87 Published BooksMatilda Joslyn Gage

Matilda Electa Joslyn Gage (March 24, 1826 – March 18, 1898) was a suffragist, a Native American rights activist, an abolitionist, a freethinker, and a prolific author, who was "born with a hatred of oppression".

Matilda Gage spent her childhood in a house which was used as a station of the Underground Railroad. She faced prison for her actions under the Fugitive Slave Law of 1850 which criminalized assistance to escaped slaves. Even though she was beset by both financial and physical (cardiac) problems throughout her life, her work for women's rights was extensive, practical, and often brilliantly executed.

A daughter of the early abolitionist Hezekiah Joslyn, Gage was the wife of Henry Hill Gage, with whom she had five children: Charles Henry (who died in infancy), Helen Leslie, Thomas Clarkson, Julia Louise, and Maud. Gage lived in Fayetteville, New York for the majority of her life.

Maud, who was ten years younger than Julia, initially horrified her mother when she chose to marry author L. Frank Baum (The Wonderful Wizard of Oz) at a time when he was a struggling actor with only a handful of plays (of which only The Maid of Arran survives) to his writing credit. However, a few minutes after the initial announcement, Gage started laughing, apparently realizing that her emphasis on all individuals making up their own minds was not lost on her headstrong daughter, who gave up a chance at a law career when the opportunity for women was rare. Gage spent six months of every year with Maud and Frank.

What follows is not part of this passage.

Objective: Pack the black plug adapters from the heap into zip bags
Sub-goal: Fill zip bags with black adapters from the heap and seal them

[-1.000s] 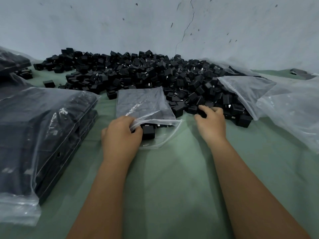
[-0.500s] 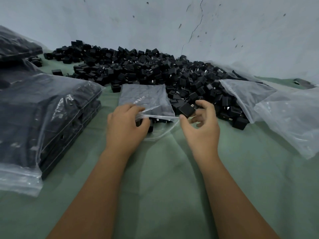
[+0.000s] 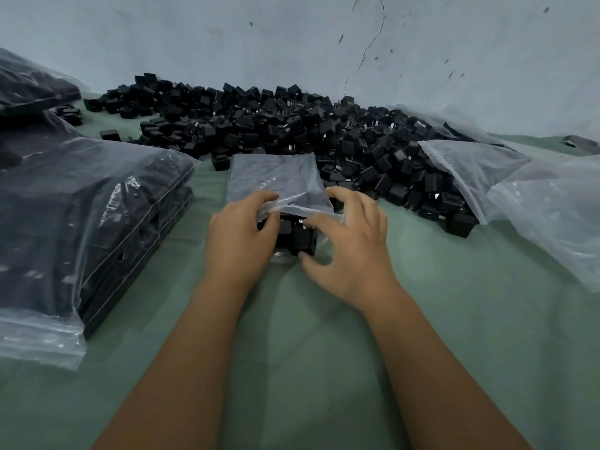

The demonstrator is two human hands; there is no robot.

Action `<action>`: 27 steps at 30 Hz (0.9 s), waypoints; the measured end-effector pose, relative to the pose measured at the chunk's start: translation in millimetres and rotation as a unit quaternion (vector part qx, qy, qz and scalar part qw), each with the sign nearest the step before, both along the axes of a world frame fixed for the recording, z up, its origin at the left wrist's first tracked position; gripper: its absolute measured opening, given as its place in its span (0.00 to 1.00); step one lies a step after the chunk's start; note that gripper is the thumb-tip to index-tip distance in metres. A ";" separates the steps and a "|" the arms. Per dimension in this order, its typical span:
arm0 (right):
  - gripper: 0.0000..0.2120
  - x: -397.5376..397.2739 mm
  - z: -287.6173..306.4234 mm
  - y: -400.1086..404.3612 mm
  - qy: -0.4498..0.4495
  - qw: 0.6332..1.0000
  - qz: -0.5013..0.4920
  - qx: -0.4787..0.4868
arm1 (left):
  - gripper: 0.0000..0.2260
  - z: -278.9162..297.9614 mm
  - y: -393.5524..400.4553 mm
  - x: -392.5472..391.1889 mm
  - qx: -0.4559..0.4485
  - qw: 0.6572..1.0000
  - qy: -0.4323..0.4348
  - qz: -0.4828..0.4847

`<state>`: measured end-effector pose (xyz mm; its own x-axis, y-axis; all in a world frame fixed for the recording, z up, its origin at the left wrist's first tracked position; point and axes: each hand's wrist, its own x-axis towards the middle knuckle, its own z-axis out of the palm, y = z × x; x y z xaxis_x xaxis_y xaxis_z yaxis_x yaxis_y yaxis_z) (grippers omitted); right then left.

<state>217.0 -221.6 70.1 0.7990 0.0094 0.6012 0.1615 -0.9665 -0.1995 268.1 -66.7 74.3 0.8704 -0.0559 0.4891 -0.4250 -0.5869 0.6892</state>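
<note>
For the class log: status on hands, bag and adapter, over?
Left hand holds zip bag mouth open. Right hand pinches adapter at the mouth, part in. Heap just behind; nothing blocking.

No legible writing anywhere in the head view.

The small black plastic plug adapters (image 3: 292,131) heaped along the far edge of the green cloth-covered table (image 3: 308,352) show only bare faces and metal prongs, too small for any marking to be made out. The clear plastic zip bags (image 3: 279,180) carry glare and creases but no print or label. The pale blue-grey wall (image 3: 292,43) bears a crack and dark specks, not characters or signs.
</note>
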 end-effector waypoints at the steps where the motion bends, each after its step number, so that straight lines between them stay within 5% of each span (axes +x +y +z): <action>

Gage's son Thomas Clarkson Gage and his wife Sophia had a daughter named Dorothy Louise Gage, who was born in Bloomington, Illinois on June 11, 1898, but died five months later, on November 11, 1898.

The death so upset the child's aunt Maud, who had always longed for a daughter, that she required medical attention. Thomas Clarkson Gage's child was the namesake of her uncle Frank Baum's famed fictional character, Dorothy Gale. In 1996, Dr. Sally Roesch Wagner, a biographer of Matilda Joslyn Gage, located young Dorothy's grave in Bloomington. A memorial was erected in the child's memory at her gravesite on May 21, 1997. This child is often mistaken for her cousin of the same name, Dorothy Louise Gage (1883–1889), Helen Leslie (Gage) Gage's child.

Gage died in the Baum home in Chicago, in 1898. Although Gage was cremated, there is a memorial stone at Fayetteville Cemetery that bears her slogan "There is a word sweeter than Mother, Home or Heaven. That word is Liberty."